All results were adjusted for age and sex.
Statistically significant from baseline (p<0.05).
**Statistically significant between groups (p<0.05).
Standard-protein diet (n = 51) and high-protein diet (n = 54).
For the participants who adhered to a minimum of 75% of the study design recommendations, mean weight loss between baseline and 6 months in the HPD group was −3.7 kg (fig. 2). As a percentage of their baseline weight, 15.5% more subjects in the HPD group than in the SDP group had a percentage of weight loss between 5 to 10% (fig. 3). The number of participants who were judged to be adherent was 92.5% in the HPD group (n = 50) and 88.2% in the SDP group (n = 45).
Discussion
Mexico has one of the highest incidences of overweight and obesity in the world, a statistic which has become more serious in recent years and, according to the results of the Health and Nutrition National Survey 2012, comprises a combined percentage of overweight and obese adult men and women of more than 70% of the total Mexican population [23]. This prevalence of overweight and obesity is associated with an increased risk of noncommunicable diseases, such as diabetes, cardiovascular disease, and various types of cancer [24], and poses an estimated economic burden on the healthcare system in an amount of 2.5% of the Mexico's gross domestic product [25]. Safe and effective measures to calm the obesity epidemic in Mexico are much needed. Meal replacements can improve compliance to a diet by offering a simple, convenient, and healthy alternative meal option. Meal replacements may also help to instill regular eating patterns and make meal planning easier by increasing the accuracy of calorie and portion size estimation, thus supporting dietary self-monitoring.
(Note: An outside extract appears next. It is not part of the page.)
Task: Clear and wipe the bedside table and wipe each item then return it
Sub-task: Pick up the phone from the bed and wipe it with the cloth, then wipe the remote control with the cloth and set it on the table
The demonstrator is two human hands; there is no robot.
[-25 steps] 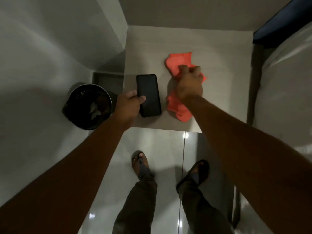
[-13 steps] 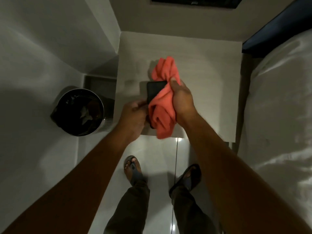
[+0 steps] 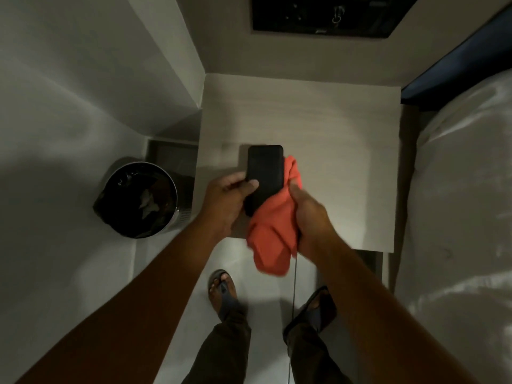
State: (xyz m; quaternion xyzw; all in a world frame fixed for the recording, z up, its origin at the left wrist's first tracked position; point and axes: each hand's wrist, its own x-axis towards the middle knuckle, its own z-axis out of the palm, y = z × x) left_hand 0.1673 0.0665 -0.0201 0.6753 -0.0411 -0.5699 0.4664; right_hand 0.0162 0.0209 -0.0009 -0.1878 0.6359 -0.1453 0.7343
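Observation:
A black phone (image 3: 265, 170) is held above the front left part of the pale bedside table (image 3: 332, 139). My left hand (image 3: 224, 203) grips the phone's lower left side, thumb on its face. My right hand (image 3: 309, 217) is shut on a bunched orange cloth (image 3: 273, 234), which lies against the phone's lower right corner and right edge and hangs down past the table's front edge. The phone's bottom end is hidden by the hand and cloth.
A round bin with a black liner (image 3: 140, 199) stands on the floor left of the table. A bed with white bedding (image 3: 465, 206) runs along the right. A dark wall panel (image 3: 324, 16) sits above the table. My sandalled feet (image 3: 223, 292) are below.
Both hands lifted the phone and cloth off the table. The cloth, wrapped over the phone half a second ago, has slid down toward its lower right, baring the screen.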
Future studies of 1- or 2-year duration are needed to determine the long-terms effect of using protein-enriched meal replacements as part of a HPD. At present, studies have only been performed with a follow-up of 3–6 months, demonstrating that higher protein intake improves adherence to the treatment and results in less weight regain [26].
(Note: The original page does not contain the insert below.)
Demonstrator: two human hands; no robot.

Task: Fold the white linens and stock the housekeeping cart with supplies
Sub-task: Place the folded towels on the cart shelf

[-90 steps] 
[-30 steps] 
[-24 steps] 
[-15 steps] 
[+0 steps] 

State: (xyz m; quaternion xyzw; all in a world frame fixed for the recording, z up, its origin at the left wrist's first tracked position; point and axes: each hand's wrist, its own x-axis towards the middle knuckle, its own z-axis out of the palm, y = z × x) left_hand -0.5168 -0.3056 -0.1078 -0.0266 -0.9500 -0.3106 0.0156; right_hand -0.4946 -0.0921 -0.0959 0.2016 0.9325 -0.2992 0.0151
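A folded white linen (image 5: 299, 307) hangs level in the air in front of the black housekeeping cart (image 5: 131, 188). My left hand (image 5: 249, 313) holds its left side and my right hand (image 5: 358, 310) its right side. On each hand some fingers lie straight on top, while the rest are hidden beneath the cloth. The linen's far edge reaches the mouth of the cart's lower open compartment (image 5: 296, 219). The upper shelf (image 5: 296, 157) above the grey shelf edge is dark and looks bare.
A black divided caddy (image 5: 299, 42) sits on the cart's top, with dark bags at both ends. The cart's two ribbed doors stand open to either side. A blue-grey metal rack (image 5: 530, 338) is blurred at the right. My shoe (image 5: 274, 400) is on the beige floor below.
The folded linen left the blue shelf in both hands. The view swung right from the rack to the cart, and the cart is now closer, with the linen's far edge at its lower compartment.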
The meal replacement formula used in this study has been supplemented with methionine and has a protein quality of 0.8 using the PDCAAS method (Dupont Nutrition and Health, Personal Communication). In some studies it has also shown that soy protein helps to lose weight without losing muscle mass [27, 28]. However, it has been described that vegetable protein has less potential than animal protein to preserve muscle mass [29].
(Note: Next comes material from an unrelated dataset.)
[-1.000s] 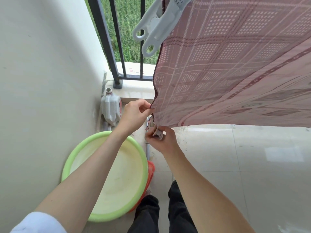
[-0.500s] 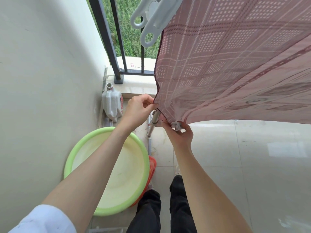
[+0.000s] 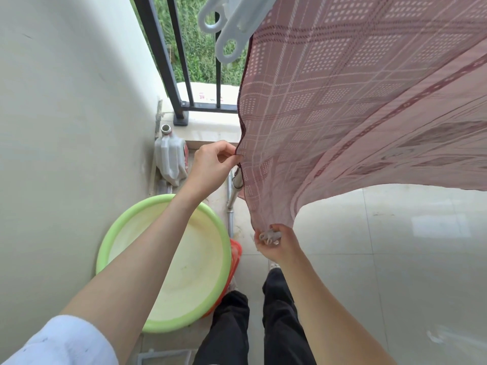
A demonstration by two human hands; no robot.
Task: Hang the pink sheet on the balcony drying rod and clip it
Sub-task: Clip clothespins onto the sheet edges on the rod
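green basin (image 3: 126, 241) on floor, left of pink sheet (image 3: 355, 114). left hand (image 3: 210, 167) pinches sheet's side hem. right hand (image 3: 276, 242) grips bottom corner with small clip (image 3: 268, 236). sheet hangs overhead, big clip (image 3: 232, 25) holding. step: straightening; next likely clipping corner.

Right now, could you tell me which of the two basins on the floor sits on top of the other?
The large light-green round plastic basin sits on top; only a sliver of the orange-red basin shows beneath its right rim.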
To our knowledge, this is the first study conducted in Mexico that investigated the impact of partial diet replacement with protein-enriched meal in individuals with MeS, although similar studies in overweight and obese adults had been conducted in other countries. A single-blind randomized, prospective, controlled trial conducted at the University of California, Los Angeles, CA, enrolled 100 overweight and obese participants in order to examine the effects of two different levels of dietary protein on weight loss over a period of 12 weeks [30]. At the completion of the study (85 completers), both groups lost weight, and overall weight loss was the same in both groups, as would be expected when comparing isocaloric diets; however, the participants consuming more dietary protein/day (HPD group) lost more fat than the people consuming standard amounts of protein, and also maintained the same amount of lean body mass. As mentioned, in a study conducted in Germany at the University Obesity Center of the Department of Medicine at the University of Ulm, Flechtner-Mors et al. [16] enrolled 110 people with MeS and randomly assigned them to either a protein-rich group, consuming 30% of total daily calories from protein (providing approximately 1.34 g protein/kg body weight/day), or a conventional diet group, consuming a standard amount of protein which corresponded to approximately 15% of total daily calories from protein (providing approximately 0.8 g/kg body weight/day). At 3 and at 12 months, the participants in the protein-rich group lost significantly more body weight and body fat than those in the standard protein group. This study demonstrated that more weight and fat loss over 1 year can be achieved in participants with MeS when using protein-enriched meal replacements within a controlled diet instead of standard protein intake [16]. An increased intake of protein has been reported to have a greater satiety effect than intake of carbohydrates and so can help control hunger between meals [13]. Increased protein intake also helps to maintain lean body mass when combined with physical activity [28]. The recently completed DIOGENES study in Europe demonstrated that a high protein and low glycemic index diet maintained weight losses for 6 months after an 8-week weight loss regimen, while other combinations of high or low protein and low glycemic index diets led to weight regain [31].
The present study was conducted to determine the effect of consuming a HPD, facilitated by the use of protein-rich meal replacements, in adults with MeS in Mexico. The levels of dietary protein designed to be consumed by the two groups were equivalent to those provided by Flechtner-Mors et al. [16], although the participants in our study additionally were given advice on physical exercise in an effort to aid in weight loss and physical activity was monitored throughout the study. Unlike the data of Flechtner-Mors et al. [16], in the present study both diets resulted in a comparable amount of weight loss at 3 and 6 months. Although we did not found any significant differences in absolute weight loss between groups, there were differences in the means of weight loss adjusted for baseline BMI; it also should be noted that, when participants with an adherence rate to study protocol of >75% were analyzed, adherent subjects in the HPD group lost significantly more weight than adherent subjects in the SPD group (i.e., average of −9.5 vs. −5.8% weight loss after adjusting for baseline BMI). Moreover, more subjects in the HPD group lost >5% of their baseline body weight. This is of clinical significance as in terms of overall health status it is well recognized that losses of >5% body weight are associated with clinical benefits with regard to metabolic diseases such as diabetes, hypertension, and cardiovascular disorders.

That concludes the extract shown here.